I had a chat with my psychiatrist a few weeks ago about insomnia and tapering off Zopiclone. I love him. It's clear that he finds me his least worrisome patient (given he's dealing with patients with bipolar mania and paranoid schizophrenia), but indulges my concerns about insomnia for an hour regardless. Each time I see him, he offers me a gem for my own reflection on the origins/cause of my insomnia.

This last time, he gave me two. He expressed confidence that my insomnia would resolve, but he didn't elaborate. When I pressed him on this, he said, "Most patients who are motivated to eliminate their symptoms are usually successful." Which made me feel extremely optimistic and powerful, as in, "Yeah! I'm definitely motivated to resolve this!" Then I pushed him on his statement that my insomnia is a symptom (which is engraved on this website, but has the Ring of Truth coming from my psychiatrist, because he is this delightfully insightful person. I mean, how many psychiatrists ask their patients, "How's your love life?" each visit, and then shake their heads meaningfully at the answer, and write it down carefully in their notes?) He elaborated on what insomnia could be a symptom of, in my case.

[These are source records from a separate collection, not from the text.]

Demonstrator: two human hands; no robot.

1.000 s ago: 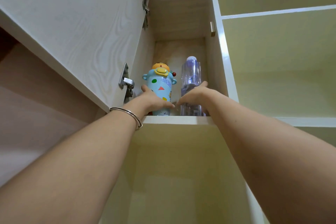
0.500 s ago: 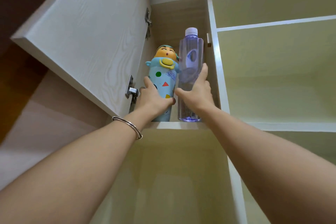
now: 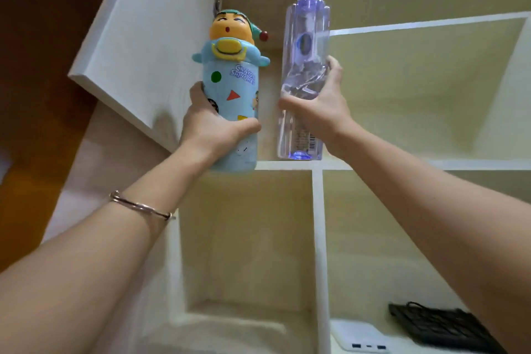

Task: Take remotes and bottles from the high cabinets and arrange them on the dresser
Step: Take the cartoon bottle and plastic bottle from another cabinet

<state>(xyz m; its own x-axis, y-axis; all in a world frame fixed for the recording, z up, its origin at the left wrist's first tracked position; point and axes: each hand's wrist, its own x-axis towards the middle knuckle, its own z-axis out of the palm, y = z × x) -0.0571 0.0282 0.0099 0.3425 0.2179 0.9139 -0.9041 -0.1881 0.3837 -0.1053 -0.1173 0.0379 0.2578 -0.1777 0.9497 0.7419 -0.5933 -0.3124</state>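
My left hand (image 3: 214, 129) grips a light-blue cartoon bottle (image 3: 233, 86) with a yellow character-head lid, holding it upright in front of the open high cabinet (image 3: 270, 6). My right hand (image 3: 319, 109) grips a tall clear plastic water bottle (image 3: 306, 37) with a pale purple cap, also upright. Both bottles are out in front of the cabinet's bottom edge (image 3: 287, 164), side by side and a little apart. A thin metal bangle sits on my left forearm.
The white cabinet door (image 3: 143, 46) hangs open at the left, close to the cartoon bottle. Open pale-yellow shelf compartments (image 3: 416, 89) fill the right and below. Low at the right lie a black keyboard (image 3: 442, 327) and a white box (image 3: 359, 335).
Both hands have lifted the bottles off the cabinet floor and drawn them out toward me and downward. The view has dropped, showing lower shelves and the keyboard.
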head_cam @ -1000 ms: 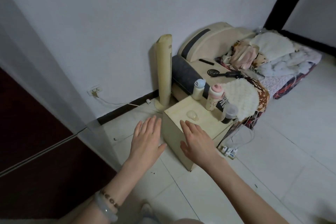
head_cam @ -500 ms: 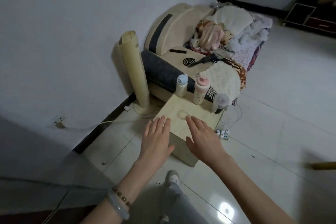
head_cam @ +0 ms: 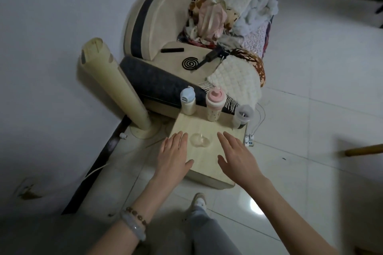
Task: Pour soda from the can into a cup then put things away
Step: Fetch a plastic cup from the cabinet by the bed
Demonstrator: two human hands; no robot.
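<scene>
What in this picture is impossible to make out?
Head view, clear object on the cabinet: see-through, blurred, unidentifiable.
Head view, translucent cup: dark contents too small to identify.
Head view, wooden stick: cut off by the right edge.

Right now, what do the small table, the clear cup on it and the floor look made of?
Small table: pale wood or wood-look laminate, matte; faint grain lines.
Clear cup: see-through plastic or glass, can't tell which; tabletop shows through.
Floor: glazed tile, glossy; grout lines and a light reflection.
</scene>
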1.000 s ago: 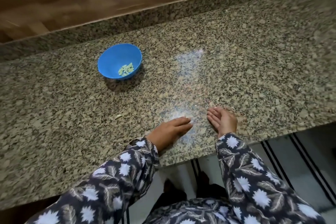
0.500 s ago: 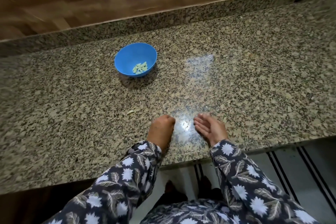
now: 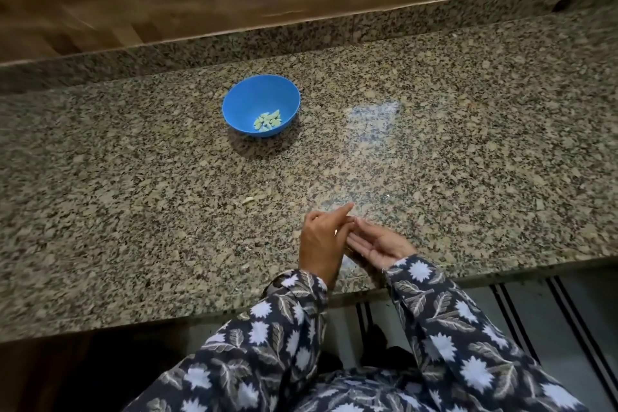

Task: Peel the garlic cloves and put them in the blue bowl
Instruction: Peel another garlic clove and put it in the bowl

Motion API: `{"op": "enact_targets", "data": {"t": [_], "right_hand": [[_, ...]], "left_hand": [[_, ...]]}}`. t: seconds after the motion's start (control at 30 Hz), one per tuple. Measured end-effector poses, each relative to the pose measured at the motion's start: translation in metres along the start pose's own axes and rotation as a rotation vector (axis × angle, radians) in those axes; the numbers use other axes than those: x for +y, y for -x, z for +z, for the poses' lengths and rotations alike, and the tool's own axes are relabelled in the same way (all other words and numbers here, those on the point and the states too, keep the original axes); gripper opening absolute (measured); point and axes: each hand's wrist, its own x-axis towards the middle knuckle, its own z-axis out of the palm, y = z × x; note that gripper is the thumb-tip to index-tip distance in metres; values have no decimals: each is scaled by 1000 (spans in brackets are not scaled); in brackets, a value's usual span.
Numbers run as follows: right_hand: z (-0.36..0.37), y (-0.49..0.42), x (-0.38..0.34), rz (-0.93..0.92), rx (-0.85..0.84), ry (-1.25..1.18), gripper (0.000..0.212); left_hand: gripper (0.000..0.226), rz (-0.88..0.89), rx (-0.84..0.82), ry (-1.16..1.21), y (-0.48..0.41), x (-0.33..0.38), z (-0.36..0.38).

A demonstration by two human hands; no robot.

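The blue bowl (image 3: 234,104) stands on the granite counter, left of centre, with several pale green peeled cloves (image 3: 267,120) in its bottom. My hands meet low down, just above the counter's front edge. My left hand (image 3: 319,244) shows its back, standing on edge with the index finger stretched out and the other fingers curled; what lies inside them is hidden. My right hand (image 3: 378,246) lies palm up with straight fingers, its fingertips touching my left hand. One small pale scrap (image 3: 248,200) lies on the counter between the bowl and my hands.
The granite counter (image 3: 468,160) ends in a low granite upstand (image 3: 200,47) under a wooden wall. Its front edge runs just below my hands, with striped floor (image 3: 535,304) beyond. Patterned sleeves cover both forearms.
My left hand went from flat on the counter to a curled fist, then rose on edge against my right hand. My right hand turned more palm up. The view shifted left.
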Motion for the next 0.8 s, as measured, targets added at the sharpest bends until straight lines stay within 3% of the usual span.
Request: {"op": "enact_targets", "data": {"t": [0.07,0.13,0.23,0.33,0.43,0.5,0.57,0.7,0.8], "right_hand": [[-1,-2,0,7,-8,23,15],[1,-2,3,6,-7,42,30],[0,-3,5,-49,23,10,42],[1,-1,2,-107,81,-2,31],[-8,2,-10,-220,183,14,21],[-20,4,-20,-294,268,6,15],[-34,8,-30,-334,281,-15,15],[-61,19,-42,-354,332,-123,35],[-77,29,-47,-411,357,-160,17]], "left_hand": [[39,103,42,-106,4,-5,1],[44,74,-33,-128,9,-4,2],[56,-67,-320,145,12,-1,-4],[62,-118,-309,380,5,-17,-14],[54,-15,-256,62,6,-53,-35],[62,59,-378,-242,12,-78,-37],[71,70,-469,-402,16,-82,-29],[74,170,-565,-361,3,-40,12],[71,260,-660,-281,-17,-5,47]]}}
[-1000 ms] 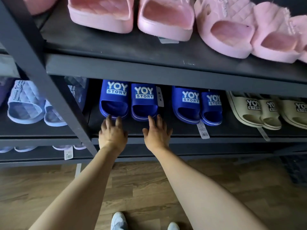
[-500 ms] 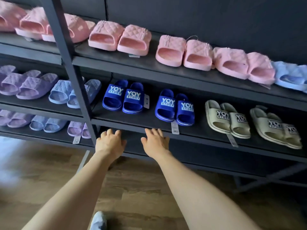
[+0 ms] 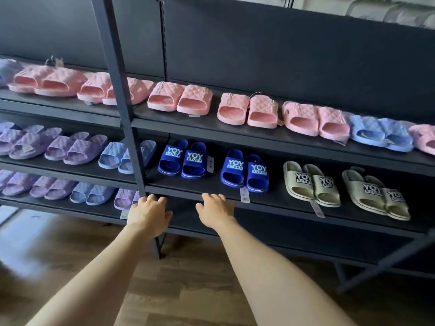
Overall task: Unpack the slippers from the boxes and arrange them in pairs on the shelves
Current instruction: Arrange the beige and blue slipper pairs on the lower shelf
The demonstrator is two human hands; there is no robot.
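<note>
The dark blue YOY STORY pair stands on the middle shelf near its left end, just right of the upright post. The two slippers sit side by side, touching, with their open ends toward the front edge.

A second ago both hands had their fingertips at the front of this pair. They have now drawn back to the shelf's front edge and are clear of the slippers. The view has also pulled away, taking in more of the rack.

The left hand is palm down, fingers loosely spread and holding nothing, at the foot of the post. The right hand is likewise palm down, relaxed and empty, below the gap between this pair and the second blue pair. Whether either hand touches the edge cannot be told.

Judgement: the placing of this pair is finished and the person is stepping back.

Further right on the same shelf stand two beige pairs. Pink quilted pairs line the shelf above, and purple and light blue pairs fill the bay to the left. No box is in view, so further stock must be fetched from elsewhere
</note>
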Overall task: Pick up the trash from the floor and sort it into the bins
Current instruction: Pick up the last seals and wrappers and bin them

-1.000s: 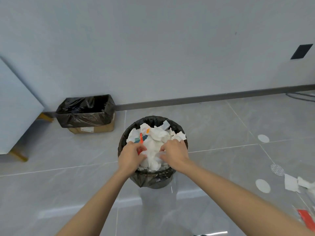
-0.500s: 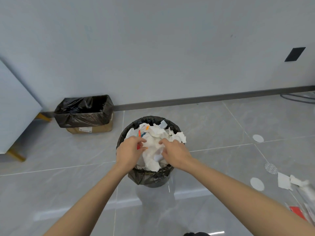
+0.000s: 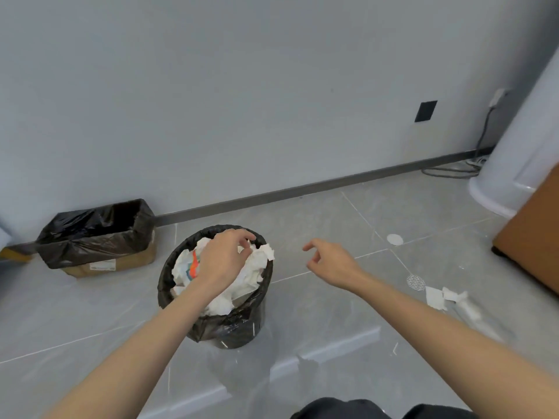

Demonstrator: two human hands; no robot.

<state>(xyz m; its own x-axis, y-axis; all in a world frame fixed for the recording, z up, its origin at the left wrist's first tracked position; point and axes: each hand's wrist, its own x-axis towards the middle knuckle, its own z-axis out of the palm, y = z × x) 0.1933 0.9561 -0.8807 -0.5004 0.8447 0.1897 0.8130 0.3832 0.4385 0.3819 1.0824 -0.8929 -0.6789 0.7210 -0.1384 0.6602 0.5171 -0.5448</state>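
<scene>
Your left hand (image 3: 225, 261) hangs over the round bin (image 3: 230, 328) in the lower middle of the frame, fingers loosely curled just above its heaped white paper (image 3: 254, 275) and gripping nothing. Your right hand (image 3: 331, 263) is to the right of the bin above the floor (image 3: 332, 207), fingers relaxed, holding nothing. Paper scraps (image 3: 435, 297) lie on the floor at mid-right.

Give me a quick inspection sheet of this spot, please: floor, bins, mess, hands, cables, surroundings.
Surface: grey tiled floor, glossy.
Job's things: round bin heaped with white paper; black-lined box bin, far left.
Clutter: paper scraps on the floor, right.
Hands: left hand over the round bin, loosely curled, holding nothing seen; right hand open in the air beside it.
Cables: grey cable coiled on the floor, far right.
Surroundings: grey wall, black wall plate, brown furniture.
</scene>
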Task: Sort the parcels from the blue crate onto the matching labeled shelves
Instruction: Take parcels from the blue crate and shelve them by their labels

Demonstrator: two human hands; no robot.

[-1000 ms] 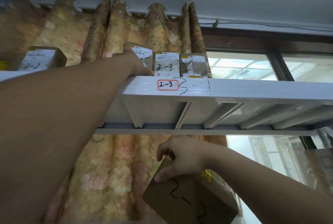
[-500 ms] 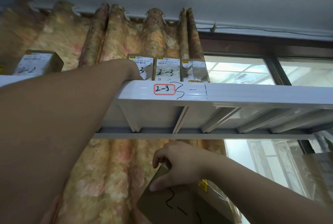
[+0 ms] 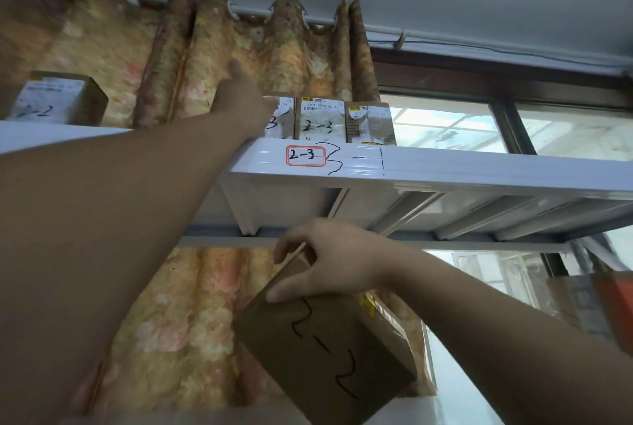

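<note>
Left hand [image 3: 245, 102] has risen, straight fingers touching the leftmost 2-3 parcel [image 3: 283, 120]; below it, right hand [image 3: 337, 260] still grips the 2-2 parcel [image 3: 325, 356].

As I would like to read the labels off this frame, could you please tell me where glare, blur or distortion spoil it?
Head view: the window is blown out. Head view: the left hand and the far-left parcel are smeared. Head view: the shelf edge bows slightly from the wide lens, yet its 2-3 label reads sharply.
</note>
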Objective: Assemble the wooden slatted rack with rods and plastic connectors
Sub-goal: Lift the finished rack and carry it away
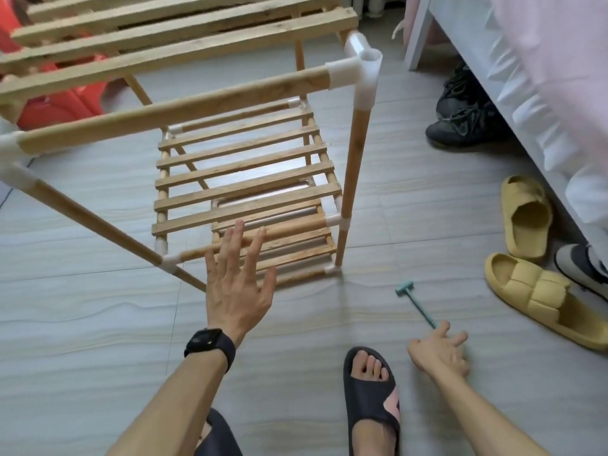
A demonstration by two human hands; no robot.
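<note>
On the grey tiled floor (pixel 98 324), seen from the head camera, the wooden rack (pixel 243 184) stands upright and fills the upper left and middle of the view. Its top slatted shelf (pixel 164 31) is nearest the camera. A middle slatted shelf (pixel 245 166) lies below it, and a lowest shelf (pixel 292 255) sits close to the floor. A white plastic connector (pixel 362 74) caps the near right corner, joining a long front rod (pixel 171 113) to an upright rod (pixel 353 159) that runs down to the floor. More white connectors join the rods at the lower corners.

The left hand (pixel 238 291) is held flat with its fingers straight and spread, grasping nothing. It reaches toward the rack's lower front, and its fingertips overlap the lower front rod (pixel 296 227) in the view; whether they touch it cannot be told. A black watch (pixel 210 345) is on that wrist.

The right hand (pixel 439 352) is low on the right, well apart from the rack, with its fingers loosely curled at the handle end of a small teal hammer (pixel 416 306) that lies on the floor just right of the rack's near foot. Whether the fingers actually pinch the handle cannot be told.

Between the two forearms, a foot in a black sandal (pixel 371 413) rests on the tiles. To the right lie yellow slippers (pixel 526 215) and black sneakers (pixel 460 116), beside and under a bed (pixel 526 77). A red stool (pixel 65 103) shows behind the rack at the upper left.
</note>
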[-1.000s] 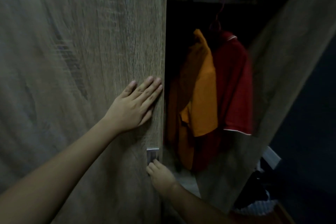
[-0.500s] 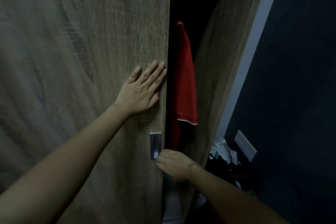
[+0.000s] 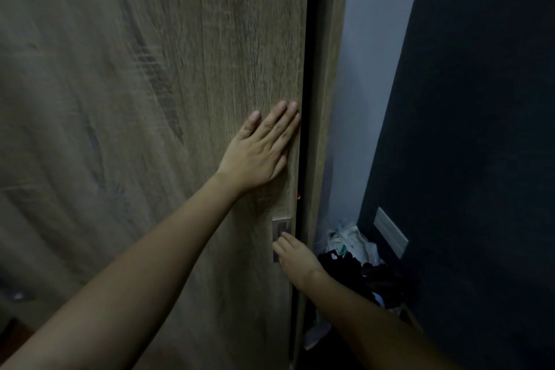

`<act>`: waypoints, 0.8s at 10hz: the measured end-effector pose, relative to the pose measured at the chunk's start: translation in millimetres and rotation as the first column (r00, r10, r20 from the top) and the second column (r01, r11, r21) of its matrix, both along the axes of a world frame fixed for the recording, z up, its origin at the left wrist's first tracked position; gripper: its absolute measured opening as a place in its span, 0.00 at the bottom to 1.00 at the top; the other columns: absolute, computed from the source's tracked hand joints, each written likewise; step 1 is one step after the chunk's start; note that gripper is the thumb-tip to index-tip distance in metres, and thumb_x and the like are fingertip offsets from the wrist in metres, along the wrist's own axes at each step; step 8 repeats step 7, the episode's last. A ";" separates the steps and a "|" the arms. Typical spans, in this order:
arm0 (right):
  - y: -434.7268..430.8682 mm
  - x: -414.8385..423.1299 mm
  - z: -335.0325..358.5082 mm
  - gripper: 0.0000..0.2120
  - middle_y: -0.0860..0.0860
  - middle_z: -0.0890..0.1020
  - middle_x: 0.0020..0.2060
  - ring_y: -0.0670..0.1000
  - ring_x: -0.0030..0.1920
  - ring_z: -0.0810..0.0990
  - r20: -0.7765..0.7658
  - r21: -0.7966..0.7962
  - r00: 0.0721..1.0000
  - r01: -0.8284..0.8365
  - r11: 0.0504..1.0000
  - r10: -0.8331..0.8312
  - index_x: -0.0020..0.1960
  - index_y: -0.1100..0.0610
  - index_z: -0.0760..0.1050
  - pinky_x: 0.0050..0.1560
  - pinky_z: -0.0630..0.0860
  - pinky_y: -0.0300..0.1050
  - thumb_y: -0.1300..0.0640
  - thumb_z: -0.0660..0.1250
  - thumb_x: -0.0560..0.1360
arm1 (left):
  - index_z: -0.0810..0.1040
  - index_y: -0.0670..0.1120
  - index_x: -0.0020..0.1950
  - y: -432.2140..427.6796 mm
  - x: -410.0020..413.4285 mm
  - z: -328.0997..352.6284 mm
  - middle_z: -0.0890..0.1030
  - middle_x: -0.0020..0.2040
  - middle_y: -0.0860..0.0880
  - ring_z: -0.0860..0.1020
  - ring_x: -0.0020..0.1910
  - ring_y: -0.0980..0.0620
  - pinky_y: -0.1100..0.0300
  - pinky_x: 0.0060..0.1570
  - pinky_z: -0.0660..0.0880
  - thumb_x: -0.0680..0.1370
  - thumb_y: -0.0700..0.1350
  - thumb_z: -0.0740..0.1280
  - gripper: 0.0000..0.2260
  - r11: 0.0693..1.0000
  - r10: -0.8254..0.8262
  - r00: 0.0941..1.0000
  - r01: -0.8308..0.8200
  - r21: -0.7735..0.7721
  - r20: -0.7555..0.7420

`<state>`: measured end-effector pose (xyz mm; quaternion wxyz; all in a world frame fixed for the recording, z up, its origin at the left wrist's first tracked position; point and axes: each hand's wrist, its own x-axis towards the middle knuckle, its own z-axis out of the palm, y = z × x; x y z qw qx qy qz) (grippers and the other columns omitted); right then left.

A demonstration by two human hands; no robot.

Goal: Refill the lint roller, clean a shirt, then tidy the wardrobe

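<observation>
The wood-grain wardrobe sliding door (image 3: 168,105) fills the left and middle of the head view. My left hand (image 3: 261,153) lies flat on it near its right edge, fingers spread. Lower down, my right hand (image 3: 295,257) has its fingertips in the metal recessed handle (image 3: 280,230). Only a thin dark gap (image 3: 304,69) separates the door from the wardrobe side panel (image 3: 326,99). A sliver of the red shirt (image 3: 298,196) shows in that gap. The other hanging clothes are hidden. No lint roller is in sight.
A pale wall strip (image 3: 369,69) and a dark wall (image 3: 480,129) stand to the right, with a white switch plate (image 3: 390,231) on the dark one. A heap of white bags and dark clothes (image 3: 357,258) lies on the floor beside the wardrobe.
The door has slid right under both hands. The opening has shrunk from a wide view of orange and red shirts to a thin gap.
</observation>
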<state>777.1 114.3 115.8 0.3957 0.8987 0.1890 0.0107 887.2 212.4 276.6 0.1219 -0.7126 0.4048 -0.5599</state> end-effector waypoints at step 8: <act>-72.4 -59.9 47.3 0.25 0.60 0.69 0.65 0.59 0.65 0.68 -0.202 0.553 0.973 0.206 0.807 -0.110 0.70 0.62 0.62 0.67 0.63 0.52 0.58 0.61 0.75 | 0.65 0.38 0.71 -45.7 -66.9 14.0 0.68 0.71 0.40 0.64 0.72 0.45 0.53 0.72 0.55 0.69 0.42 0.60 0.30 0.951 -0.259 0.936 0.205 -0.231 -0.237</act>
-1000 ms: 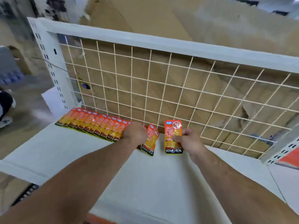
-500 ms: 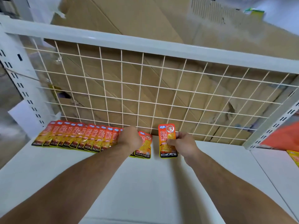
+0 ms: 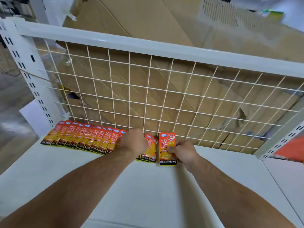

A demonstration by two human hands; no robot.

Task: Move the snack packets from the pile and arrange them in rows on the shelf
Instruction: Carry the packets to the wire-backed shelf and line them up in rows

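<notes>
Packet (image 3: 166, 143) edged nearer row (image 3: 79, 136), pinched by right hand (image 3: 184, 152); left hand (image 3: 134, 140) fingers hidden

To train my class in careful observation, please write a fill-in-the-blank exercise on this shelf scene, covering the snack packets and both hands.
1. The right hand pinches a single packet bearing the brand name ____.
2. The row of packets lies on the white shelf against a wire ____.
3. Behind that wire backing stands brown ____.
4. The left hand rests at the row's ____ end.

Missing words: KONCHEW; grid; cardboard; right.
</notes>
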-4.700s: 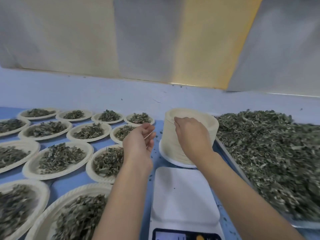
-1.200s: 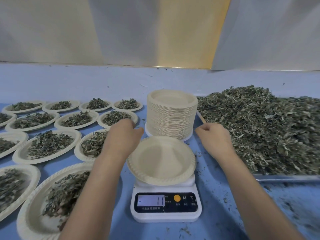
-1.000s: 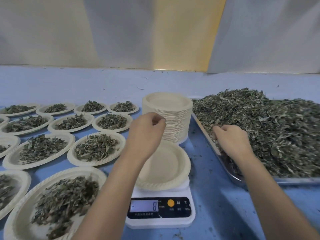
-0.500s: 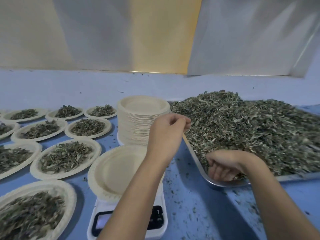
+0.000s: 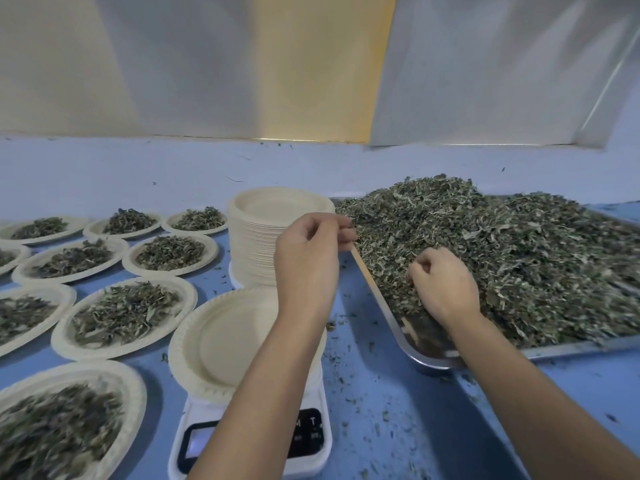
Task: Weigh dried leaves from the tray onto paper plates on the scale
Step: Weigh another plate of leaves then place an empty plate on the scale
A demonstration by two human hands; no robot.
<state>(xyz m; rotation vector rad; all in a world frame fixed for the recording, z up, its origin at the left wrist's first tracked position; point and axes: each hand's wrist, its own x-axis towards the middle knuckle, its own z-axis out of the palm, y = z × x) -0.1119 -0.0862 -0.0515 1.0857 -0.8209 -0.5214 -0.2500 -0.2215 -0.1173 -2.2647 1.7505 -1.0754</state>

This short discussion set off a very productive few days of me asking myself, yet again, what psychological dynamics are producing my insomnia. It was so useful to spend time with pen and paper to work this out, as I did at the beginning of the year. (Grief and a sense of loss, conflict between self-image and life circumstances, frustration, loneliness, feeling overwhelmed with responsibilities, and uncertainty about what's next.) The bottom line is that this was a positive exercise worth repeating regularly. It reinforced that insomnia has been a product of many psychological disruptions at once, and that there is no cognitive "forcing" of these things to resolve. As in, life takes its own course, and when the circumstances that produced these conflicts change, as they are slowly doing right now (e.g. I'm coming to the end of my phd and I'm on the job market, which will open up my world), then they will resolve.

The experience reinforced two messages: 1) I need to be compassionate with myself because I've been through a prolonged period of upheaval; and 2) I need to be patient with my insomnia, but also not despair that it will be with me forever. My psychiatrist and my therapist are completely confident it will resolve. I have already been looking forward to ending this unhappy chapter in life, and starting a brand new one, but now with a great deal more optimism that my insomnia will not be a permanent feature.